La discusión se realizará en la comisión de Legislación General, presidida por la senadora Nadia Márquez, y contará con la exposición de funcionarios del Poder Ejecutivo para explicar los principales ejes de la iniciativa.
Reforma estructural del régimen societario
El proyecto propone que la Ley General de Sociedades deje de tener un carácter imperativo en numerosos aspectos y pase a ser, en gran medida, supletoria de la voluntad de los socios. En ese esquema, el estatuto de cada empresa adquiriría un rol central en la definición de reglas internas, limitando la intervención de los registros públicos.
Según los fundamentos oficiales, las restricciones administrativas deberán aplicarse de manera excepcional y con interpretación restrictiva, mientras que los registros no podrán dictar resoluciones que excedan lo establecido por la norma.
En la reunión participarán también la subsecretaria de Planeamiento Estratégico de la Secretaría Legal y Técnica de la Presidencia de la Nación, Paula Taddei Farfán, y el Inspector General de Justicia, Alejandro Ramírez.
Empresas automatizadas, IA y nuevas figuras
Uno de los puntos centrales del proyecto es la incorporación de la denominada “Sociedad Automatizada”, un modelo que podría operar mediante algoritmos o inteligencia artificial, reduciendo la necesidad de intervención humana en la operatoria cotidiana.
También se incorporan las Organizaciones Autónomas Descentralizadas (DAO), con estructuras basadas en tokens y registros en tecnología blockchain, lo que abre la puerta a esquemas societarios vinculados a la economía digital.
El texto además habilita la digitalización plena de las sociedades: domicilio electrónico, libros contables digitales, asambleas a distancia, firma digital para la constitución de empresas y la creación de legajos digitales públicos.
Otro punto relevante es la ampliación de los aportes de capital, que podrán incluir bienes, derechos, créditos, activos digitales y prestaciones económicas o tecnológicas, lo que busca adaptar el régimen a la economía de intangibles.
El proyecto también permite que las sociedades pacten cláusulas arbitrales en sus estatutos y hasta sometan controversias a derecho extranjero o comercial internacional, con el objetivo de reducir la dependencia del sistema judicial tradicional.

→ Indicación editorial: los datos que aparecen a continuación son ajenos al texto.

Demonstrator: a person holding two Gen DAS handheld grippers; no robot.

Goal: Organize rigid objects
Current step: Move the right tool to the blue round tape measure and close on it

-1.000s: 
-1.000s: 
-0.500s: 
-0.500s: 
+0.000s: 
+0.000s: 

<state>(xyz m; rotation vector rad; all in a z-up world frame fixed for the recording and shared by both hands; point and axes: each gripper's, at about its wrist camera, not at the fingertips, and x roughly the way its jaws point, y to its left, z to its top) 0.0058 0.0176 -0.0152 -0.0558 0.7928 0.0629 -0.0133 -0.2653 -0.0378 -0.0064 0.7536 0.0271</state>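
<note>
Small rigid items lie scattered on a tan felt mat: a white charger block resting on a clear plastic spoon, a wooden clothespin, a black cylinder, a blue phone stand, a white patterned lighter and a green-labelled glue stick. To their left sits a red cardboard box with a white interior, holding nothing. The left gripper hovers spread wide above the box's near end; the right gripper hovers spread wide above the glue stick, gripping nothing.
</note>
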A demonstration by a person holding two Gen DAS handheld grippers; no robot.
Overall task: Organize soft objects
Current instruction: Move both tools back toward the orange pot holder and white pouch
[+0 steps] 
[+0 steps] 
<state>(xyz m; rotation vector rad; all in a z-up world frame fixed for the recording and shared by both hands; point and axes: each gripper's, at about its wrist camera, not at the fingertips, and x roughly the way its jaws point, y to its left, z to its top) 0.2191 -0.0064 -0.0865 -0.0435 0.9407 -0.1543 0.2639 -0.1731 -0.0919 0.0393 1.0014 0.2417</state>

En paralelo, se habilita la posibilidad de estructuras societarias con objeto amplio, sin obligación de conexidad entre actividades, lo que flexibiliza la organización empresarial.
Polémica paralela por el proyecto de “ecocidio”
En paralelo al debate societario, se abrió una fuerte controversia en el Senado por el proyecto de ley de “ecocidio”, que establece penas de hasta 25 años de prisión por daños ambientales graves.
El texto, que había avanzado con respaldo inicial del oficialismo, quedó bajo revisión luego de que la ministra de Seguridad y presidenta del bloque de La Libertad Avanza en el Senado, Patricia Bullrich, planteara la intención de retirar firmas del dictamen, una maniobra que generó tensión institucional por su posible contradicción con el reglamento de la Cámara alta.
La iniciativa había sido impulsada en comisión por la senadora Flavia Royón y la legisladora Edith Terenzi, en un contexto de creciente presión de sectores productivos que advierten sobre el impacto de la norma en futuras inversiones.
El artículo 106 del reglamento del Senado establece que los dictámenes de comisión no pueden ser modificados mediante el retiro de firmas una vez ingresados a la Mesa de Entradas, lo que abrió un nuevo foco de conflicto interno.